Major depression is one of the most common mental health disorders in the United States, with an estimated 21 million U.S. adults experiencing an episode in 2021. Medication and therapy are often used to treat depression, but they don’t work for everyone.
Electroconvulsive therapy (ECT) is one treatment used when people have not found relief from depression symptoms with other treatments. In ECT, an electrical current is used to induce widespread seizure activity in the brain. A seizure leads to chemical changes in the brain that relieve the symptoms of depression. Although ECT is effective in reducing symptoms of depression, some people experience memory loss after treatment, especially memories of their personal history (called autobiographical memories). Sometimes these memory problems can be serious.
Magnetic seizure therapy (MST) is a newer form of treatment being studied for depression. It is designed to provide all the benefits of ECT with fewer memory and cognitive side effects. In MST, the magnetic coil is held against the scalp. The magnetic coil causes seizures in the brain that are much more localized and milder than those produced during ECT.

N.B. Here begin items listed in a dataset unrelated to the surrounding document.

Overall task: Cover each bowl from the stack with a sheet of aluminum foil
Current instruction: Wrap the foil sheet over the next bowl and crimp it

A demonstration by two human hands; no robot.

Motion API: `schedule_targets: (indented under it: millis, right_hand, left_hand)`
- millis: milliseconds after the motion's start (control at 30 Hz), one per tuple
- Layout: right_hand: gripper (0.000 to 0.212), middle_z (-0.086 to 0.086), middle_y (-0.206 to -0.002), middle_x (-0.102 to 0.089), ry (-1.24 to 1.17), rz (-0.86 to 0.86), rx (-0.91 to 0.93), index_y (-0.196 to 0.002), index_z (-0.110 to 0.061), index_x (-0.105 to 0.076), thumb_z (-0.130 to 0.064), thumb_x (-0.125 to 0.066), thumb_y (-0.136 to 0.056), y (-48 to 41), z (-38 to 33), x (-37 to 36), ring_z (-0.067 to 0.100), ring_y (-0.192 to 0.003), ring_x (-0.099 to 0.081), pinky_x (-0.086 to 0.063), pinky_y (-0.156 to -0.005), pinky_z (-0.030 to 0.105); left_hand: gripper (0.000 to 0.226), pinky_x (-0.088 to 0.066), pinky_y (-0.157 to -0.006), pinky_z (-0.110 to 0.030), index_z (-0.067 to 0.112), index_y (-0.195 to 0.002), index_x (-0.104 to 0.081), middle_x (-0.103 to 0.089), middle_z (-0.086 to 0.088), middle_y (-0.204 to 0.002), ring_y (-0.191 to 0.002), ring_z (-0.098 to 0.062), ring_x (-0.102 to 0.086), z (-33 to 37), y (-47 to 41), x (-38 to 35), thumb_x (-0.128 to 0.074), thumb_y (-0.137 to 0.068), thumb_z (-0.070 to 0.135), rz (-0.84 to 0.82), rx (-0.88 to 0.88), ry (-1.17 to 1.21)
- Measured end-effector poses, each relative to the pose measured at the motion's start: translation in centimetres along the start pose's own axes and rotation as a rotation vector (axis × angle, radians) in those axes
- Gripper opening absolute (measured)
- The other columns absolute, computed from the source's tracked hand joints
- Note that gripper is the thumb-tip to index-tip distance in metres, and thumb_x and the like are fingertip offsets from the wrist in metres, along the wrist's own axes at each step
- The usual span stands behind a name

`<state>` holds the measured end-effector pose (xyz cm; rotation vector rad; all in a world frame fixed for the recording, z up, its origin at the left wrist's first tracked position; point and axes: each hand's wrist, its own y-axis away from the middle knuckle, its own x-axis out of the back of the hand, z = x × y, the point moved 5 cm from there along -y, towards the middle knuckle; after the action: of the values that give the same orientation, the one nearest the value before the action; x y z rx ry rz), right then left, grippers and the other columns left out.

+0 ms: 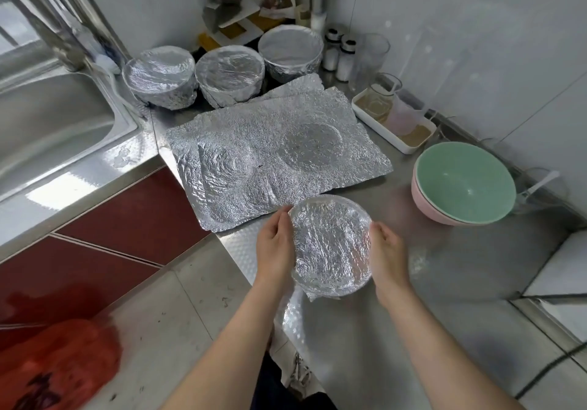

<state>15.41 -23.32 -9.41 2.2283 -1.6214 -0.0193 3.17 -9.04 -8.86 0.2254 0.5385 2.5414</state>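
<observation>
A foil-covered bowl [332,244] sits near the counter's front edge. My left hand [274,247] holds its left side and my right hand [386,252] holds its right side, fingers curved down around the foil-wrapped rim. Crinkled aluminum foil sheets [273,152] lie flat on the steel counter [444,282] just behind it. A stack of uncovered bowls, green [463,182] nested in pink [422,204], stands to the right. Three foil-covered bowls [158,76], [229,73], [290,52] stand in a row at the back.
A steel sink [54,117] lies at the left. A white tray [378,125] with glass cups, salt shakers [338,55] and a spice rack [233,12] crowd the back wall. A red bag [57,365] lies on the floor at lower left.
</observation>
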Motion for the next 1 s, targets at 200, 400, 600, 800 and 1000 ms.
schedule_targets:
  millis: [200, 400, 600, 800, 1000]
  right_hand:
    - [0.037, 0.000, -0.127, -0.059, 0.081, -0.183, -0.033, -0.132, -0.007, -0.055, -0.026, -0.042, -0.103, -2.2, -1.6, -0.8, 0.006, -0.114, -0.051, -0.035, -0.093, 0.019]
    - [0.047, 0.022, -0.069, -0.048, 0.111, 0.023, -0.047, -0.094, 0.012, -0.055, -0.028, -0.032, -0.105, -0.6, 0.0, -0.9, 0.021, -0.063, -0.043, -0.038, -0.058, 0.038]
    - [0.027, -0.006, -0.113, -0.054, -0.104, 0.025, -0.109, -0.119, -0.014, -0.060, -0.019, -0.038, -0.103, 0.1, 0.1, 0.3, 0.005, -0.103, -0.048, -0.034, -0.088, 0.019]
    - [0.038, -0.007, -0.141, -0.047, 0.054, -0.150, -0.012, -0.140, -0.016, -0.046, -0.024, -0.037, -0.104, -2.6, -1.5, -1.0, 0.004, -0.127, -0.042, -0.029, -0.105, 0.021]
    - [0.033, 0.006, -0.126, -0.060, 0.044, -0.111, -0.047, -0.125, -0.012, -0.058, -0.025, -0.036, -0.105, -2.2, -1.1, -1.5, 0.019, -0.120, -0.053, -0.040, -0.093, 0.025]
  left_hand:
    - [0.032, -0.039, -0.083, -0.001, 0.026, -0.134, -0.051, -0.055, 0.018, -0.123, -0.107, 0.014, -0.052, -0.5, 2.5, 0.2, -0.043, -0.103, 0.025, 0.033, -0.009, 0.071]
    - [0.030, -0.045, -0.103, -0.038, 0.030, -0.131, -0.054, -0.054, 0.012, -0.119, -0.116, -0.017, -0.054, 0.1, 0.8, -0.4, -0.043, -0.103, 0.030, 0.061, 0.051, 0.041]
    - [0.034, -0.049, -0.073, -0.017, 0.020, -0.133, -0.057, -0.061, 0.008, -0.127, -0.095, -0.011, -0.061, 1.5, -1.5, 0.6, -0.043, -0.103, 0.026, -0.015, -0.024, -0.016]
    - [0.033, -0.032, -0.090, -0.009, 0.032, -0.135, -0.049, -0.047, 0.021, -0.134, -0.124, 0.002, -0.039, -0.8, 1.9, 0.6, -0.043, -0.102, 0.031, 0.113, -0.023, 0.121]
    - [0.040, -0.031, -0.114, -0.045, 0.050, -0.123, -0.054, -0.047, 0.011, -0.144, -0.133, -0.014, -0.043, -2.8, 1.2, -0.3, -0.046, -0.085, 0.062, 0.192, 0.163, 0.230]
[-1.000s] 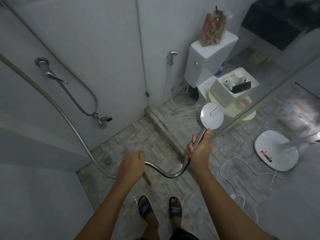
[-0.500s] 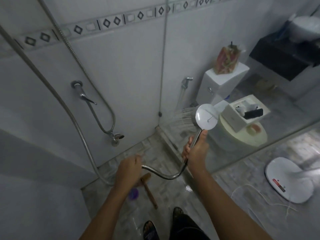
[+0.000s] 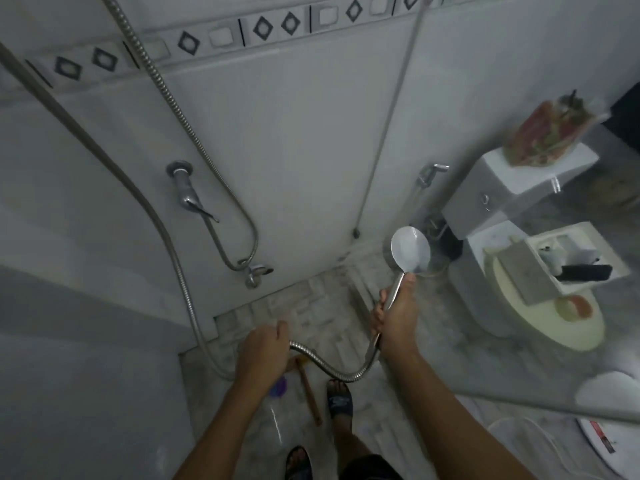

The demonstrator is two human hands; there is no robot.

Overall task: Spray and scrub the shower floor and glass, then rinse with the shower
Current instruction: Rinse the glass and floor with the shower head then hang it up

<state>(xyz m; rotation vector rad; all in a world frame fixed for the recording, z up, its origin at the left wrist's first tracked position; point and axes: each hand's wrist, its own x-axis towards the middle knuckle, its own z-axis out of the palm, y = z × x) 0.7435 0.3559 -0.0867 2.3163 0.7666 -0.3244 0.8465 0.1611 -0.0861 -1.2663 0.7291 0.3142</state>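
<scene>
You are closing your right hand (image 3: 394, 317) around the chrome handle of the shower head (image 3: 410, 250), thumb lying up along the stem, and you are turning its round face away from yourself, toward the low corner where the glass panel (image 3: 491, 368) is meeting the tiled wall. That aim suggests you are working the rinse step along the foot of the glass; the spray itself is too blurred to make out. Your left hand (image 3: 263, 348) is curling its fingers around the metal hose (image 3: 346, 377) a little way back from the handle, probably so that the slack is hanging in a loop between your hands instead of dragging on the shower floor (image 3: 311, 306) or tugging the head off its aim. The rest of the hose is climbing past the wall tap (image 3: 183, 188) and out of view at the top. A wooden-handled brush (image 3: 310, 396) is lying on the floor just beside your sandalled foot (image 3: 339, 400), with a purple object (image 3: 278, 388) partly hidden under your left wrist; laid down there, the brush suggests the scrubbing is finished, or paused at least. Beyond the glass, a toilet (image 3: 519, 306) is carrying a white box (image 3: 571, 261) on its lid, so you are likely wanting to keep the water on your own side of the panel.
</scene>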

What did the researchers do?
Sarah H. Lisanby, MD, director of the Noninvasive Neuromodulation Unit of the National Institute of Mental Health’s Division of Experimental Therapeutics and Pathophysiology, and colleagues tested the effectiveness of MST compared with ECT in the treatment of depressive symptoms.
The study involved 73 participants between the ages of 18 and 90 who had experienced a major depressive episode and had been referred for ECT treatment. Participants were randomly assigned to receive ECT (38 participants) or MST (35 participants) three times per week until they achieved remission or until their response to treatment plateaued.
Clinicians assessed participants for depressive symptoms at the beginning of the study (before treatment), on the morning of each treatment session, 24–72 hours after each treatment session, and twice monthly for 2 months after the end of treatment and once monthly thereafter. the duration of the study.
The doctors also measured the cognitive abilities of the patients at the beginning of the study and 72 hours after the last treatment session. After each treatment, participants were asked to rate the occurrence and severity of potential side effects, such as headache, nausea, dry mouth, muscle pain, confusion, and memory problems.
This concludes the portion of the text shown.